What’s more, customers might not notice suspicious activity in their account until it’s been going on for some time. That’s especially true for secondary bank accounts, or an account with an online marketplace that they don’t use frequently. The delay in reporting hampers ATO prevention efforts.
One solution is to use biometric data instead of passwords. Fingerprint scans, iris scans, and facial recognition technology offer more secure identification methods that are harder for fraudsters to crack. It’s also important to educate customers to regularly check their accounts for unexpected transactions or entry attempts.
Why Authentication Isn’t Sufficient
Few financial service businesses have proper authentication systems in place. This means that once a fraudster guesses weak passwords or acquires user credentials, they can easily bypass additional authentication processes.
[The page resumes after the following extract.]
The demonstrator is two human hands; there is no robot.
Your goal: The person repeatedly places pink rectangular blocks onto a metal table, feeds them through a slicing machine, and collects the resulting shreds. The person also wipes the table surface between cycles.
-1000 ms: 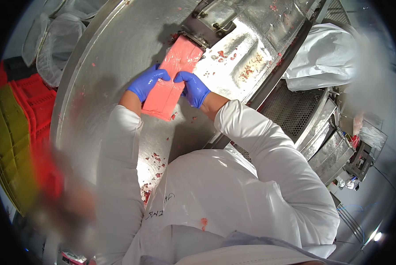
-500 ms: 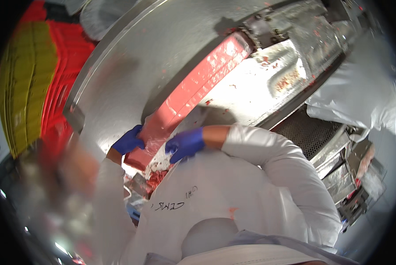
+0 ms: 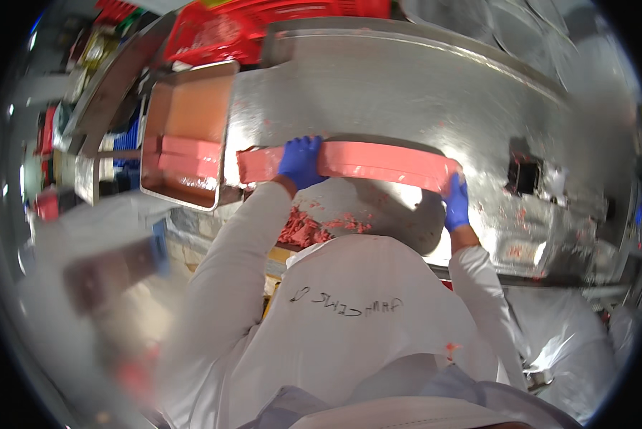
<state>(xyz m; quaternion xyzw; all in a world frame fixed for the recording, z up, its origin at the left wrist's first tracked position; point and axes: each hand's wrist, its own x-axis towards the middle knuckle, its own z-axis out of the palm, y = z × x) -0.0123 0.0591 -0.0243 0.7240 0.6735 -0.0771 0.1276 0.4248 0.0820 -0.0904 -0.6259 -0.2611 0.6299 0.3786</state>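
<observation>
Head view: I held the long pink meat slab (image 3: pixel 378 161) crosswise over the steel counter (image 3: pixel 407 86), left hand (image 3: pixel 301 161) gripping it left of middle, right hand (image 3: pixel 455 202) clamping its right end; metal tray (image 3: pixel 185 193) lay left.

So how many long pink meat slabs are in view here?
2: one slab held over the steel table by the left hand and right hand; another slab in the metal tray. More may be hidden.
</observation>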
Multi-factor authentication (MFA) and two-factor authentication (2FA) are frequently touted as solutions, but they aren’t as effective as you might expect. Fraudsters can intercept email or text messages with account verification codes and change MFA settings so that they can recover a victim’s account. Even security questions, such as “what is your mother’s maiden name?”, are of limited use because so much information is exposed on social media.
Secure link authentication, or SLA, offers a better alternative. Netcetera enables companies to send a secure link instead of a code, which can only be used on the device where the login attempt was made. It’s a complex URL that’s difficult to copy or share and is only valid for a short period, which helps reduce the risk of fraudulent entry.
Third-party Risks on the Rise
Like businesses in every vertical, financial services companies have extended digital supply chains. With more vendors come more potential entry points into your business systems, and more opportunities for malicious actors to exploit vulnerabilities and steal user credentials.
All it takes is for one vendor to have weak security that allows hackers to move laterally until they infiltrate your systems. Just one third-party data breach that reveals usernames, passwords, or personal information can help fraudsters to guess user credentials and craft more convincing phishing attempts.
It’s vital for financial institutions to tighten their third-party cybersecurity. That includes writing strong and specific security requirements into their contracts, and implementing third-party risk monitoring tools to track security and data privacy among third-party vendors.
Balancing CX Concerns with Security
In theory, continuous monitoring for account activity should be able to flag anomalies that indicate possible ATO attacks. But setting the threshold is extremely difficult. If your security levels are too high, you’ll delay or cancel too many legitimate transactions, causing friction and frustration for customers. Large transaction volumes also make it hard to monitor every account.
This leaves banks walking a fine line between security and seamless user experience, driving many to dial down security controls. Combining continuous monitoring with risk management frameworks can help flag transactions based on the level of risk they pose, without creating too much friction or letting ATO fraud slip through the net.
ATO fraud can be solved
Although ATO attacks are very sophisticated and take advantage of many weaknesses in fraud detection, user behaviour, and third-party security, they can be mitigated and even prevented with the approaches detailed above. Financial services providers need to reset the playing field with new tactics that help them spot and neutralise ATO fraud, equipping them to protect user data and funds and improve customer experience.